Practical application of the invention

The invention discovers that the alpha-asarone has the effect of treating the ischemic stroke for the first time, provides the formula and the preparation method of the emulsion taking the alpha-asarone as the only effective component, and is used for treating a rat model with the ischemic stroke to prove the effectiveness of the emulsion, so the invention is expected to provide a new medicament for treating the ischemic stroke for clinic. The technical scheme of the invention is advanced and reasonable, has creativity, novelty and practicability, and is expected to generate good social and economic benefits.

Reference to the literature

[1]SHAOYU G, Eyleen L K, Goh K A, et al. GABA regulates synaptic integration of newly generated neurons in the adult brain [J]. Nature, 2006, 439: 589-593.

[2]WANG Z J, LEVINSON S R, SUN L, et al. Identification of both GABAA receptors and voltage-activated Na(+) channels as molecular targets of anticonvulsant alpha-asarone [J]. Front Pharmacol, 2014, 5(40):5-11.

[3]HUANG C, LI W G, ZHANG X B, et al. alpha-asarone from Acorus gramineus alleviates epilepsy by modulating A-type GABA receptors [J]. Neuropharmacology, 2013, 65(2):1-11.

[4]LAM K Y, YAO P, WANG H, et al.

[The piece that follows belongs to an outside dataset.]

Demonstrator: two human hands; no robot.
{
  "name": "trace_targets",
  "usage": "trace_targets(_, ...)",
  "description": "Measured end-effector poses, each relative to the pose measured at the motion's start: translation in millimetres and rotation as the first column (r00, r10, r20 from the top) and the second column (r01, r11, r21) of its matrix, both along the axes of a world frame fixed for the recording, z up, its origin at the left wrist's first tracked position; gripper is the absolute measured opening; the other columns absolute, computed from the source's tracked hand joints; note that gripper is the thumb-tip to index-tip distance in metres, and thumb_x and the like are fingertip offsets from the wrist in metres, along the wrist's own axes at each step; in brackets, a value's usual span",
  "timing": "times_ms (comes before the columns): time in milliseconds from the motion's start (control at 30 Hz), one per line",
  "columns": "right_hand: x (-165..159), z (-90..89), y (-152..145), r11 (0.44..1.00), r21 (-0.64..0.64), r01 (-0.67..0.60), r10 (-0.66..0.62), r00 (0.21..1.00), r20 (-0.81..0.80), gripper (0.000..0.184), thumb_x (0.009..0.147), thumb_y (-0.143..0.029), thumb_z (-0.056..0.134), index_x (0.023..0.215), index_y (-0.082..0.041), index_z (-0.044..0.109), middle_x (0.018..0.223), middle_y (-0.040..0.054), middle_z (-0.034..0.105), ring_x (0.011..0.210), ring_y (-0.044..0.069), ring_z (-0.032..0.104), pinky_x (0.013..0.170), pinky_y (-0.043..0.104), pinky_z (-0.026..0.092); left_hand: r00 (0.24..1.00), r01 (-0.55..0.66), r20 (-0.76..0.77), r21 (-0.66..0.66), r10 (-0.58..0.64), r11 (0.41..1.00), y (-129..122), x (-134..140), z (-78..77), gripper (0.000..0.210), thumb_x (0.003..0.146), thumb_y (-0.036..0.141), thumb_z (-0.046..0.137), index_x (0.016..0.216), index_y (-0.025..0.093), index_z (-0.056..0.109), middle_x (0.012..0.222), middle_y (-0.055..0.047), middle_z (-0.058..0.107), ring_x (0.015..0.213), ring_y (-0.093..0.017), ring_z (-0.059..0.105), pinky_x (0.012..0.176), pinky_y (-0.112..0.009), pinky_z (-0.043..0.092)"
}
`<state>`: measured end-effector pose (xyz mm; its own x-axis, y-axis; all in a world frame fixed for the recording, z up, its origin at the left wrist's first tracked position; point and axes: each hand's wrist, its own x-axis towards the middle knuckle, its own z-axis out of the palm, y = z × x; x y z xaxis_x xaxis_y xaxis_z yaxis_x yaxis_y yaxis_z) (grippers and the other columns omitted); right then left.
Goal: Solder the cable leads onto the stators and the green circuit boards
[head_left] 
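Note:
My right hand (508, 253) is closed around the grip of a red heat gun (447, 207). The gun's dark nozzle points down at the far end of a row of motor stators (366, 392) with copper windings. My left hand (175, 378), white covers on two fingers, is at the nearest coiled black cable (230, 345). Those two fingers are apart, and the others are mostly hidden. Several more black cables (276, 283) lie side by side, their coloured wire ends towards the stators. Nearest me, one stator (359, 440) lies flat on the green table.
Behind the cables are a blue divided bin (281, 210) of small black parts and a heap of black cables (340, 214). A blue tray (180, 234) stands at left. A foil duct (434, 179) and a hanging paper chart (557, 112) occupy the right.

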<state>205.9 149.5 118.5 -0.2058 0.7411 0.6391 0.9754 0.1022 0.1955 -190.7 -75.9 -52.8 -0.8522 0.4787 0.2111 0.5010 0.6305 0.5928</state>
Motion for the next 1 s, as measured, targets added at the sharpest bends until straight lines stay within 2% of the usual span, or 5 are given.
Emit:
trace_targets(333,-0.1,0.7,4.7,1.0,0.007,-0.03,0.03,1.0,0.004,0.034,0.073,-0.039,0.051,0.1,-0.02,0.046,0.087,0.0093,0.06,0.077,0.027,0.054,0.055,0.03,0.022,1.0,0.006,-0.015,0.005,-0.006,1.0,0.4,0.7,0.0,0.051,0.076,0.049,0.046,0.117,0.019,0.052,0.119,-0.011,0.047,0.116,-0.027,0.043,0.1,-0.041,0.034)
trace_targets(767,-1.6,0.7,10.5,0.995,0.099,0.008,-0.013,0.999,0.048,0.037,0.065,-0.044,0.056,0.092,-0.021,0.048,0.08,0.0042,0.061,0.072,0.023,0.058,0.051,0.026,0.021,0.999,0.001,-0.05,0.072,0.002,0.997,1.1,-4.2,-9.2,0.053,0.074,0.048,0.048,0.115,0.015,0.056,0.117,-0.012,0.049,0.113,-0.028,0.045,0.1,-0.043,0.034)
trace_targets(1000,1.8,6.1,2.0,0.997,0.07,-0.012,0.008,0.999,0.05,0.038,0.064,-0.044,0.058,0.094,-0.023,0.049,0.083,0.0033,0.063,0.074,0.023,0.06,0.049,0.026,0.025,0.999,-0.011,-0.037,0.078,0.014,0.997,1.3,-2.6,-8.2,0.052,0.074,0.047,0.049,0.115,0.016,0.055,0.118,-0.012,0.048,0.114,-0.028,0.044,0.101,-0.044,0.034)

Asarone from Acori Tatarinowii Rhizome prevents oxidative stress-induced cell injury in cultured astrocytes: A signaling triggered by Akt activation [J]. PLoS One, 2017, 12(6): 12-17。

Claims (8)

1. The application of trans-2, 4, 5-trimethoxy-1-propenyl benzene (alternative name: alpha-asarone and alpha-asarone) in preparing a medicine for treating cerebral arterial thrombosis is characterized in that the trans-2, 4, 5-trimethoxy-1-propenyl benzene has a structure shown in the following formula (I):

（I）。

2. use according to claim 1, characterized in that it is also useful for the prevention and treatment of epilepsy associated with cerebral ischemic strokes.

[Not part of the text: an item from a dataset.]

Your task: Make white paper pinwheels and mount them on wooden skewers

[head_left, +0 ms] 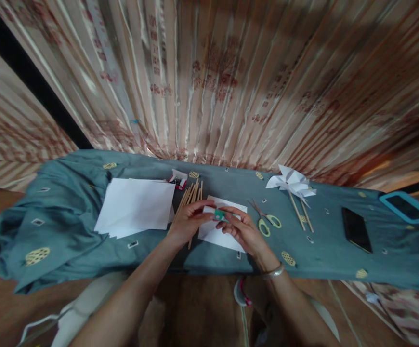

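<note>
— From left?
— See paper stack [133,205], wooden sticks [190,193], then, pinched by fingers of left hand [183,223] and right hand [246,230] over a white sheet [214,236], a small green-and-white block [218,214].
— Why both-handed?
— Probably for steadiness; rightward, find scissors [261,216], apparently kept within reach.

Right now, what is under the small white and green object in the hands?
A white sheet lies beneath the small object, on the teal cloth. The left hand and right hand, both holding the object, cover part of the sheet; that part cannot be seen.
</note>
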`<action>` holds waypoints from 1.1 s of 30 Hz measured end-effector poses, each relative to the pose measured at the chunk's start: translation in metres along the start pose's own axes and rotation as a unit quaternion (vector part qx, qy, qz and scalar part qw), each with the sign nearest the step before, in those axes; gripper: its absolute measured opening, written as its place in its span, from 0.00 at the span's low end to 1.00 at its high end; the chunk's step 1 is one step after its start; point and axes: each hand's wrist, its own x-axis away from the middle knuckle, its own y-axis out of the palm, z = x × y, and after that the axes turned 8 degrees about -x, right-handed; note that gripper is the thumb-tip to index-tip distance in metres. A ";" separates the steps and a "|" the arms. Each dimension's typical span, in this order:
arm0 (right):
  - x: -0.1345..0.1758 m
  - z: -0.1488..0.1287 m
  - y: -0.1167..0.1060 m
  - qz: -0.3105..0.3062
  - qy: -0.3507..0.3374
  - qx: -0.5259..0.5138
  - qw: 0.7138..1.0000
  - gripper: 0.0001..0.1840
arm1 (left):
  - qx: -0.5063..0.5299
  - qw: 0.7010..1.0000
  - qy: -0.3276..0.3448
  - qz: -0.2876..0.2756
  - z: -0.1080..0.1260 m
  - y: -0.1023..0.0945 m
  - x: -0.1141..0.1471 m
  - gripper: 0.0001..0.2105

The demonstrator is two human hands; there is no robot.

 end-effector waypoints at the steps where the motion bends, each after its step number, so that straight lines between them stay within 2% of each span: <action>1: -0.001 0.003 0.002 -0.004 0.009 -0.008 1.000 0.20 | 0.015 1.000 0.002 0.008 0.000 0.000 0.000 0.17; 5: -0.002 0.013 0.008 -0.026 0.043 -0.009 0.999 0.21 | 0.106 0.993 -0.018 0.053 0.003 -0.001 -0.001 0.25; 7: -0.001 0.015 0.013 -0.040 0.049 -0.014 0.998 0.20 | 0.149 0.985 -0.041 0.072 0.004 0.001 -0.001 0.24; 10: 0.000 0.016 0.022 -0.054 0.058 -0.049 0.996 0.17 | 0.185 0.979 -0.066 0.055 0.006 0.006 0.002 0.18; 13: 0.000 0.018 0.029 -0.050 0.067 -0.089 0.993 0.18 | 0.200 0.977 -0.073 0.021 0.006 0.012 0.007 0.18; 15: -0.001 0.021 0.031 -0.045 0.067 -0.099 0.992 0.18 | 0.201 0.977 -0.066 0.023 0.005 0.015 0.011 0.18; 20: -0.002 0.028 0.025 -0.021 0.055 -0.042 0.997 0.21 | 0.145 0.986 -0.057 0.054 0.002 0.012 0.010 0.18; 22: -0.001 0.026 0.020 0.003 0.025 0.015 1.000 0.22 | 0.077 0.992 -0.040 0.094 0.003 0.002 0.005 0.20; 24: 0.001 0.022 0.013 0.019 -0.010 0.069 0.997 0.23 | -0.051 0.990 -0.009 0.131 0.005 -0.014 0.001 0.21; 25: 0.002 0.018 0.008 0.023 -0.024 0.094 0.995 0.23 | -0.148 0.979 0.013 0.143 0.007 -0.023 -0.001 0.21; 26: 0.003 0.015 0.003 0.024 -0.035 0.120 0.992 0.23 | -0.268 0.953 0.035 0.139 0.009 -0.032 -0.002 0.19; 28: 0.004 0.008 -0.011 0.028 -0.062 0.179 0.981 0.24 | -0.513 0.846 0.060 0.131 0.014 -0.047 -0.003 0.15; 29: 0.005 0.004 -0.018 0.035 -0.081 0.214 0.973 0.23 | -0.597 0.792 0.056 0.119 0.016 -0.052 -0.004 0.15; 31: 0.008 -0.002 -0.034 0.060 -0.127 0.297 0.945 0.22 | -0.693 0.712 0.034 0.103 0.018 -0.057 -0.003 0.16; 33: 0.013 -0.009 -0.048 0.091 -0.167 0.398 0.897 0.19 | -0.736 0.670 0.015 0.093 0.018 -0.057 -0.004 0.19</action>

3. The use of claim 1, wherein α -asarone is the sole active ingredient of the medicament for the treatment of stroke.

4. The use of claim 1, wherein the pharmaceutical formulation for treating cerebral arterial thrombosis is an injection or an oral preparation.

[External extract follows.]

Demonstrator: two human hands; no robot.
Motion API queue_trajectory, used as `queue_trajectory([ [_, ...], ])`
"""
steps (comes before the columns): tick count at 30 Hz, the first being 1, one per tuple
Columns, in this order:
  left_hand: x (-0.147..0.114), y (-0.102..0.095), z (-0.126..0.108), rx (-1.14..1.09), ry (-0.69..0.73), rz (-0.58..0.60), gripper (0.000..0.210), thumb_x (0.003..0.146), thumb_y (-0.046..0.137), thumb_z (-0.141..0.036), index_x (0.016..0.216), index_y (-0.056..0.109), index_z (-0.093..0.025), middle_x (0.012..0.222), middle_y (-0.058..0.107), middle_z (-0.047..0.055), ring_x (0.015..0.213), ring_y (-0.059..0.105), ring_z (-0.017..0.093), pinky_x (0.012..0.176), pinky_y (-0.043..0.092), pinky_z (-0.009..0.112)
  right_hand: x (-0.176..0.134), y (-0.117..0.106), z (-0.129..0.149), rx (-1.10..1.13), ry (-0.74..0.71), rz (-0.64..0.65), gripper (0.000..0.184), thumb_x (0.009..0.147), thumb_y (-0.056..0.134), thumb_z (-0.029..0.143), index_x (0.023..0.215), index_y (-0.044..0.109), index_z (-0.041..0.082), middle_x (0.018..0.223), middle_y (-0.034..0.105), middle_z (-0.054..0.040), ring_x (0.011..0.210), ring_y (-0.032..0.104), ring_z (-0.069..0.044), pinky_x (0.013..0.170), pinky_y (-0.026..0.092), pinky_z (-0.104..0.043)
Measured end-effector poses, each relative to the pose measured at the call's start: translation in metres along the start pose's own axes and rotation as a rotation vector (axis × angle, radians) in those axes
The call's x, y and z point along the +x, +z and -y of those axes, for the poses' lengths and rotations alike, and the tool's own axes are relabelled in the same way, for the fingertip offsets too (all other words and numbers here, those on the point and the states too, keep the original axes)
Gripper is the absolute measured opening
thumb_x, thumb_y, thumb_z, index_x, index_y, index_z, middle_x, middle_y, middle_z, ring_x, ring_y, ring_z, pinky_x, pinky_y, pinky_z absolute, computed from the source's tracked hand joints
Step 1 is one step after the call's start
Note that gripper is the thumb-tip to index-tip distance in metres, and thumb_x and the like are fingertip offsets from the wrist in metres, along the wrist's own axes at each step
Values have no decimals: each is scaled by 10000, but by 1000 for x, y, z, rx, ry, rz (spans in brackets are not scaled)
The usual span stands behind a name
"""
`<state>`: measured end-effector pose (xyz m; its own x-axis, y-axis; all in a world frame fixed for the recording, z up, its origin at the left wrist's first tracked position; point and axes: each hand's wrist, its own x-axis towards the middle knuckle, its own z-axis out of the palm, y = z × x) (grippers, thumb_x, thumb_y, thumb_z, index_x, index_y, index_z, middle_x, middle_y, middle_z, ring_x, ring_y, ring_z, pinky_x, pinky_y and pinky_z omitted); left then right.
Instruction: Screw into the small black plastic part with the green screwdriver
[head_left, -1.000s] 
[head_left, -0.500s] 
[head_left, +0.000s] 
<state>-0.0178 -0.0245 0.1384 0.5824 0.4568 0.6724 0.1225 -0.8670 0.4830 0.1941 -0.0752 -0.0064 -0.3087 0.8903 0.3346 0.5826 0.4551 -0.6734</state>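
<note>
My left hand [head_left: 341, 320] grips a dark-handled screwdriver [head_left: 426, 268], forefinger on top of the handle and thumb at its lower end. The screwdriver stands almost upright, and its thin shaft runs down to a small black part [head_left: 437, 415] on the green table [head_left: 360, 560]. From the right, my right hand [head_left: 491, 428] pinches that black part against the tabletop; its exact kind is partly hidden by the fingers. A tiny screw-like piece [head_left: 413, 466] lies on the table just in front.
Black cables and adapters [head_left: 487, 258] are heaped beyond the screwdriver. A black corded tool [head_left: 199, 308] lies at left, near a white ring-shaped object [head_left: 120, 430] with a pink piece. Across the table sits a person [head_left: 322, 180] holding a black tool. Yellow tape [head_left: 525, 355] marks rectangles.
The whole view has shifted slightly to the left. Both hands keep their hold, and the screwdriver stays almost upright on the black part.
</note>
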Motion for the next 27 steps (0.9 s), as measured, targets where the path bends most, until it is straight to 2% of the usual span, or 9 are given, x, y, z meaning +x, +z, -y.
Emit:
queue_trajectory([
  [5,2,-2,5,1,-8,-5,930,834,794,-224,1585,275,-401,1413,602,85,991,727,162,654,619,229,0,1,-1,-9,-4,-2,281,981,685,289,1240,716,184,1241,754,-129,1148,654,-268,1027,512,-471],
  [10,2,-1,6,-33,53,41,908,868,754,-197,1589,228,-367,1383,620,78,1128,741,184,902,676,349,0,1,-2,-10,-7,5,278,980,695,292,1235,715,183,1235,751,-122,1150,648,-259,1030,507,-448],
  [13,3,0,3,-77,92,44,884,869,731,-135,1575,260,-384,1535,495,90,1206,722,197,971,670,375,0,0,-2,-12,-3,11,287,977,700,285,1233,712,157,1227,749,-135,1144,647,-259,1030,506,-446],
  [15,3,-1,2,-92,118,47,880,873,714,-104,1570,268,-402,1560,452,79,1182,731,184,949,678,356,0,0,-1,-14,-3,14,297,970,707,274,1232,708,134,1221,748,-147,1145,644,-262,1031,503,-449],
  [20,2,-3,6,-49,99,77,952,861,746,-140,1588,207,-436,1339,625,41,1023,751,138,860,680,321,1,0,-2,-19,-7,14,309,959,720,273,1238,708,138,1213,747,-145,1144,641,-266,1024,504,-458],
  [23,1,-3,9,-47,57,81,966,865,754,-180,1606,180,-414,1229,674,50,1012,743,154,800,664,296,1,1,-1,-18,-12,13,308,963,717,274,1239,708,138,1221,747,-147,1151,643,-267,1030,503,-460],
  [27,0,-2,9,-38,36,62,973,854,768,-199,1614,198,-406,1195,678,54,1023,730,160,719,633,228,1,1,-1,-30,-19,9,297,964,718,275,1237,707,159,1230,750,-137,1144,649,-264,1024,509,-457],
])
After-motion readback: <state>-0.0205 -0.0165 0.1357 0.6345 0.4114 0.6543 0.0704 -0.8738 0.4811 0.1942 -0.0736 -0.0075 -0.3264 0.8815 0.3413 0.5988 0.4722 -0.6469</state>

5. Use according to claim 4, characterized in that when the pharmaceutical dosage form is an injection, the dosage form is preferably an emulsion.

6. The use of claim 5, wherein the total weight ratio of the alpha-asarone to the pharmaceutically acceptable excipients (including purified water and water for injection) is 1: 20-200; the weight ratio of each component in the emulsion is 0.5-5% of alpha-asarone, 5-20% of oil phase, 0.6-1.8% of emulsifier, 0-2.5% of glycerol and 100% of purified water or water for injection.

7. The use according to claim 6, wherein the effective therapeutic dose of α -asarone for use as a medicament for the treatment of ischemic stroke in humans is in the range of 1.0mg to 10.0mg/kg body weight, preferably 1.5mg to 4.0 mg/kg.

8. The use according to claim 7, for the preparation of an emulsion comprising an amount of alpha-asarone effective for the treatment of ischemic stroke, characterized in that the preparation method comprises the steps of:

(1) weighing alpha-asarone and adjuvants according to prescription amount;

(2) under the protection of nitrogen or other inert gases, dissolving alpha-asarone into an oil phase preheated to 60-80 ℃, and then dissolving or dispersing an emulsifier and glycerol into a water phase preheated to 60-80 ℃, wherein the emulsifier can be dissolved or dispersed into the oil phase;

(3) shearing and mixing the oil phase and the water phase at a high speed to uniformly disperse the oil phase in the water phase to prepare primary emulsion;

(4) homogenizing the primary emulsion for 3-6 times under high pressure to make the average particle size of emulsion drops not more than 0.5 μm, and filtering to obtain drug-loaded emulsion containing alpha-asarone; under the protection of nitrogen, the compound is encapsulated in a suitable medicinal container such as a glass ampoule, an infusion bottle and the like; rotating and autoclaving in a proper manner according to the requirement of administration route.